Alors que le propriétaire immobilier qui veut mettre son bien en location est soumis à une réglementation toujours plus contraignante tendant à assainir et moraliser le marché de la location, rien de tel pour les placements financiers. Peu importe l’éthique de ces sociétés, la façon dont leurs employés sont traités, de leurs conditions de travail, de leur âge, du respect de leur dignité.

Et le président de justifier ce choix par le fait que les investisseurs financiers prendraient des risques pouvant entrainer la perte de leur capital. Comme si tous les placements financiers étaient risqués (mais peut être tire-t-il là une leçon de son expérience personnelle, ce qui expliquerait son faible patrimoine au regard de ses revenus passés), et tous les investissements immobiliers sécurisés. Comme si un propriétaire immobilier ne risquait pas de connaitre des pertes de loyers, des locataires insolvables, des dégradations sur son immeuble, une baisse du marché immobilier… et ce ne sont pas des hypothèses d’école.

L’autre argument utilisé par Monsieur MACRON est que l’immobilier ne créerait aucun emploi. Or le site de Pôle emploi annonce que « Malgré un contexte économique difficile, de nombreuses offres d'emploi sont à pourvoir dans le secteur du Bâtiment. » Il suffit d’ailleurs de discuter avec des entrepreneurs du bâtiment pour savoir qu’ils sont en sous- effectif. Et même au cas où le bâtiment perdait des emplois, donner un signe négatif aux investisseurs immobiliers serait accélérer le recul dans ce domaine.

Limiter l’impôt sur la fortune à la seule fortune immobilière est donc un très mauvais signe à l’adresse de ceux qui ont encore la volonté d’investir dans l’immobilier, alors que le parc de logements est en fort déficit quantitatif.

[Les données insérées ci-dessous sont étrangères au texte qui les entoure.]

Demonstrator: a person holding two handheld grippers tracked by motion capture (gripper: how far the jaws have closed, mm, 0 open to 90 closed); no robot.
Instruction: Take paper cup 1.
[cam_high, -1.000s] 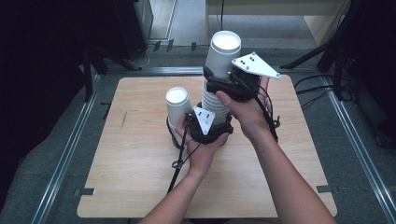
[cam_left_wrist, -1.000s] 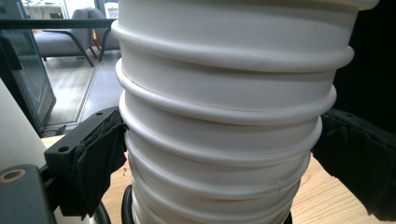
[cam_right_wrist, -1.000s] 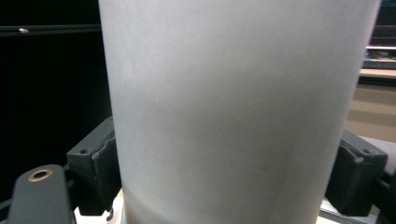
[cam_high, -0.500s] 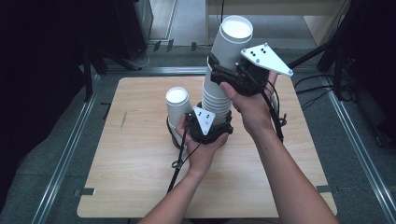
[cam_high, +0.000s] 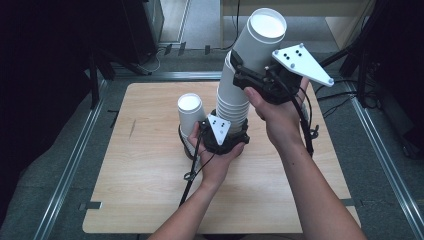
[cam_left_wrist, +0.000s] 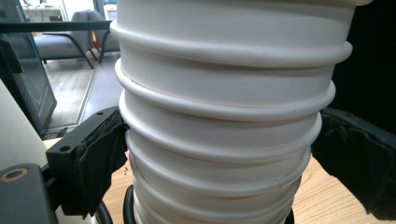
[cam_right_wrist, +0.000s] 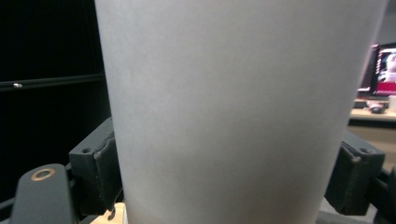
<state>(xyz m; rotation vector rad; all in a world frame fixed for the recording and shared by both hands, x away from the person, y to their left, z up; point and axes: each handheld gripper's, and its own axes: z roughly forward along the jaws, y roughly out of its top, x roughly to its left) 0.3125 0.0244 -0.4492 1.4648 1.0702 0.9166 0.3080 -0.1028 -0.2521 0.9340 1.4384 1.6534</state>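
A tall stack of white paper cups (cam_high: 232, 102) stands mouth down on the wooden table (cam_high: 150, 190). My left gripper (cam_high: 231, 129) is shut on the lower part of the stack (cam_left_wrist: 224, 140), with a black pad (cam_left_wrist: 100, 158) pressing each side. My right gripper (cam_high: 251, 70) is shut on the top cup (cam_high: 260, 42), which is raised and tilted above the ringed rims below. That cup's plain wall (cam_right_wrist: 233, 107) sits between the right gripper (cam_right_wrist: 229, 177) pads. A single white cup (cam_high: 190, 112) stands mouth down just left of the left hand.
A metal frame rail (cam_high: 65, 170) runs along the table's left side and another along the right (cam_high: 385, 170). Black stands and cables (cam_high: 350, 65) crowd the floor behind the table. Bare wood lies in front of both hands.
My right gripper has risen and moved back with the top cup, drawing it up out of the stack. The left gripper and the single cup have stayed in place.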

Peut- être l’explication repose-t-elle dans la directive européenne entrée en vigueur le 1er janvier 2016, qui donne la possibilité aux banques en faillite de prélever sur les comptes de leurs clients les sommes déposées au-delà de 100.000 euros, ce seuil tenant compte de l’ensemble des comptes détenus par un même client auprès du même établissement bancaire. Ainsi, les dépôts sur un compte courant, livret bancaire, compte à terme, PEL, CEL, livret Jeune ou compte-espèces d'un PEA sont couverts jusqu'à 100.000 euros, par client et par banque. Au-delà, les sommes peuvent être prélevées par la banque pour renflouer ses comptes. Quant aux contrats d’assurance vie, le seuil au-delà duquel les établissements peuvent prélever est de 70.000 euros.

Ainsi, plus on taxe l’immobilier, plus on conduit les français à détenir des actifs financiers, plus on assure le sauvetage des banques, au détriment des épargnants.

Cela est révélateur de ce qui conduit l’action de notre président : la finance, rien que la finance. Et il a beau s’en défendre, les options qu’il a prises, et qu’il ne cesse de justifier comme il le peut, le confirment. Certains n’y voient qu’un renvoi d’ascenseur, d’autres un culte immodéré pour le pouvoir de la finance. Comme si l’un excluait l’autre, alors que finalement il semble bien qu’il soit le point de  rencontre des deux.